The Umpleburger (Umpleby’s Bakery, Hanover, NH)

While I’ve previously blogged about Umpleby’s Bakery and Cafe in Hanover, they’ve recently made a menu change that made it worth revisiting my review.

In short, they’ve partly entered the world of burgers. Several minor happenings combined to make this happen. First, Umpleby’s has had a good relationship with Back Beyond Farm in Chelsea, VT for several years (if I recall correctly, that’s who supplies the sausage for their excellent sausage rolls). Charles Umpleby also read an article in New York Magazine about Pat La Frieda’s wholesale meat business that sells well-regarded hamburger meat to many pubs and restaurants in the city (you can read more about Pat La Frieda’s in a tour done by Nick Solares over at AHT) and wanted to try something similar. Finally, he’s already running a successful bakery and cafe that includes sandwiches, so it wasn’t a stretch to add a burger: the Umpleburger (great name, by the way).

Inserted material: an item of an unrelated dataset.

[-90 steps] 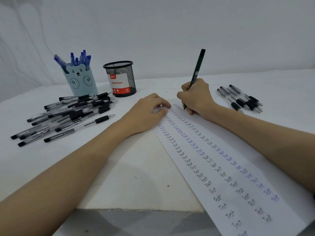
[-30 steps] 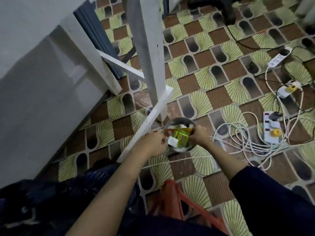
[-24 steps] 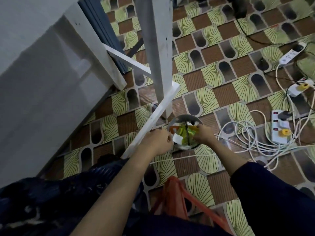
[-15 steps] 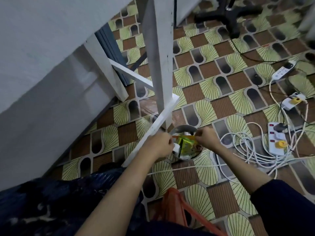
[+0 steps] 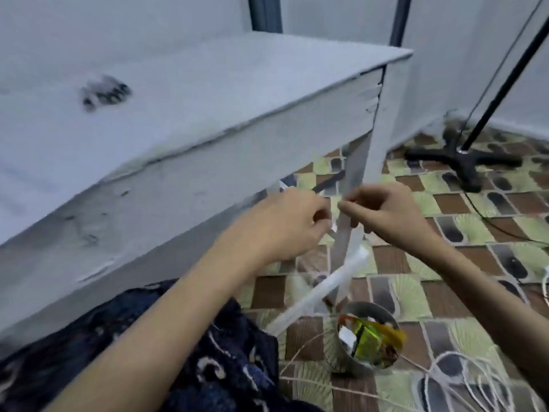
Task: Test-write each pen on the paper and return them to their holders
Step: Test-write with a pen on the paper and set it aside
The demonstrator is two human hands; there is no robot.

There are some limitations to the approach. Right now the Umpleburger is a Thursday-only lunch special. And they don’t have a deep fryer, so they are doing oven fries instead of deep-fried french fries (more on that later, however). But on Thursday at lunch you can go in and order an Umpleburger and fries for $8.25 (or $8.75 with cheese, good meat has its price), and go grab a seat on the patio as they cook it up.

The burger is made with local, grass-fed beef, formed into a nice not-overpacked patty. The beef itself was flavorful and juicy, and served as a good foundation for a burger, but there were two places this could be improved. First, I’d really like to order my burgers medium rare. Sure, I know all about how various health codes encourage places to cook burgers at least medium, but I’m willing to put up with “undercooked meat” warnings and fine print acknowledging that my burger may be killing me, if it allows my burger meat not to get killed as well. It’s good meat coming from a good, local farm and not some meat-packing factory, we should be able to enjoy it that way.

Next, the burger patty itself needs more of a sear on it. Between the “medium” cooking and the lack of a sear, my burger had more of a uniform soft gray texture throughout. Good flavor and juiciness, but we’re really missing the added crunch and taste that a good external sear provides. I’m willing to put up with a bit of overcooking of the burger if it gets me that good sear.

Enough about what didn’t work, however. I don’t usually like brioche buns on burgers: the bun is usually a bit too sweet, and usually not the right texture (I’m not alone in this, my friends over at AHT have quite a few entries about good burgers getting held back by brioche). However, in the case of the Umpleburger, it actually seems to work rather well, with a solid crust, good absorption of meat juices (this is one place many brioche buns fall flat), and decent flavor that’s not overpowering the meat (indeed, I think this bun would be excellent with a few thick slabs of cold, rare roast beef).

The fries, however, were outstanding. Lacking the deep-fryer, these are made in the oven, but using bacon fat left over from the bakery’s bacon preparation. The result is excellent oven fries, with a soft tender interior, a very crisp shell, and enough carryover flavor from the bacon fat that the fries were very flavorful.

In the end, the Umpleburger was a good burger, but not a great burger. Nothing earthshaking, but it showed quite a bit of potential, and with a little bit of tweaking, could possibly be a winner.

Umpleby’s Bakery
3 South Street
Hanover, NH

One Response

  1. Steve 20 May 2010 at 10:10 #

    The too soft bun syndrome also plagues Ray's Hell Burgers here in Arlington. By the time the burger is half eaten the bun is a giant soggy mess.